→ **Stored data**
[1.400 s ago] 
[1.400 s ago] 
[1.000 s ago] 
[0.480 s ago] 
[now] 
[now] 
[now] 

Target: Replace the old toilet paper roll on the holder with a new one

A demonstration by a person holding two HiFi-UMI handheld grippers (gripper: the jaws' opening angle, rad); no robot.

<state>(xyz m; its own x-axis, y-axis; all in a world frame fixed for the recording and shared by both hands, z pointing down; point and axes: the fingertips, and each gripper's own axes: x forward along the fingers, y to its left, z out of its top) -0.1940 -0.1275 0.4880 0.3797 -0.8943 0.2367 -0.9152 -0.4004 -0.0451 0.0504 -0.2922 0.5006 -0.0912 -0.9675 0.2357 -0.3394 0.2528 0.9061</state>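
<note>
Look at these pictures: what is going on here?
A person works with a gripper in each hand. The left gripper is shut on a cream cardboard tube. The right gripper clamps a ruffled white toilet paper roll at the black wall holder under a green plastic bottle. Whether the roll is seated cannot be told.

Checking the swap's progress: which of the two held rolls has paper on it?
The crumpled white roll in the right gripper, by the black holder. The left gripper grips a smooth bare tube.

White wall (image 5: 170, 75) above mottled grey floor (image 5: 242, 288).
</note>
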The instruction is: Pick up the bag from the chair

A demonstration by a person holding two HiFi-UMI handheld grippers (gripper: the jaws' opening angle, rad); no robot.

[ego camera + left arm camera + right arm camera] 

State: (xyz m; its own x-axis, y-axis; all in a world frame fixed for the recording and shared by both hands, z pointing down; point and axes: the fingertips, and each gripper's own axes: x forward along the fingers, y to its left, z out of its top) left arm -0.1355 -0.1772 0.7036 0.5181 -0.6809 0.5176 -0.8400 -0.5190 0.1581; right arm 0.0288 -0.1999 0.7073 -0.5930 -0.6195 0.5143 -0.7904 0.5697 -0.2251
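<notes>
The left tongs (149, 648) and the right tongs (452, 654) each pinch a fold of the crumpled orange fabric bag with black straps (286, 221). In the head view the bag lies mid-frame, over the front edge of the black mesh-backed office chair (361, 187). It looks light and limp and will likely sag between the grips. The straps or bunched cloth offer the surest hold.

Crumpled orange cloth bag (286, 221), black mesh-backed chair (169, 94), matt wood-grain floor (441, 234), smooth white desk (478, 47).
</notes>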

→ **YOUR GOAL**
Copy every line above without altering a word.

→ **THE COMPLETED TASK**
[1.400 s ago] 
[1.400 s ago] 
[1.000 s ago] 
[0.480 s ago] 
[now] 
[now] 
[now] 

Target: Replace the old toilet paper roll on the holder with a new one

A demonstration by a person holding two HiFi-UMI handheld grippers (gripper: the jaws' opening angle, rad); no robot.

<state>(xyz m; its own x-axis, y-axis; all in a world frame fixed for the recording and shared by both hands, z pointing down; point and axes: the fingertips, and each gripper's own axes: x forward along the fingers, y to its left, z out of its top) -0.1940 -0.1275 0.4880 0.3797 -0.8943 0.2367 -0.9152 -0.4004 -0.0451 0.0504 -0.2922 0.5006 -0.0912 -0.9675 0.2357 -0.3394 0.2528 0.9061</state>
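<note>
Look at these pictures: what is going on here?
A person works with a gripper in each hand. The left gripper is shut on a cream cardboard tube. The right gripper clamps a ruffled white toilet paper roll at the black wall holder under a green plastic bottle. Whether the roll is seated cannot be told.

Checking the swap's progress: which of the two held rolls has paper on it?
The crumpled white roll in the right gripper, by the black holder. The left gripper grips a smooth bare tube.

White wall (image 5: 170, 75) above mottled grey floor (image 5: 242, 288).
</note>
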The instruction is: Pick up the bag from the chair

A demonstration by a person holding two HiFi-UMI handheld grippers (gripper: the jaws' opening angle, rad); no robot.

[ego camera + left arm camera + right arm camera] 

State: (xyz m; its own x-axis, y-axis; all in a world frame fixed for the recording and shared by both hands, z pointing down; point and axes: the fingertips, and each gripper's own axes: x forward along the fingers, y to its left, z out of its top) left arm -0.1355 -0.1772 0.7036 0.5181 -0.6809 0.5176 -0.8400 -0.5190 0.1581; right arm 0.0288 -0.1999 0.7073 -0.5930 -0.6195 0.5143 -0.7904 0.5697 -0.2251
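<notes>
The left tongs (149, 648) and the right tongs (452, 654) each pinch a fold of the crumpled orange fabric bag with black straps (286, 221). In the head view the bag lies mid-frame, over the front edge of the black mesh-backed office chair (361, 187). It looks light and limp and will likely sag between the grips. The straps or bunched cloth offer the surest hold.

Crumpled orange cloth bag (286, 221), black mesh-backed chair (169, 94), matt wood-grain floor (441, 234), smooth white desk (478, 47).
</notes>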

No more work remains in this exercise.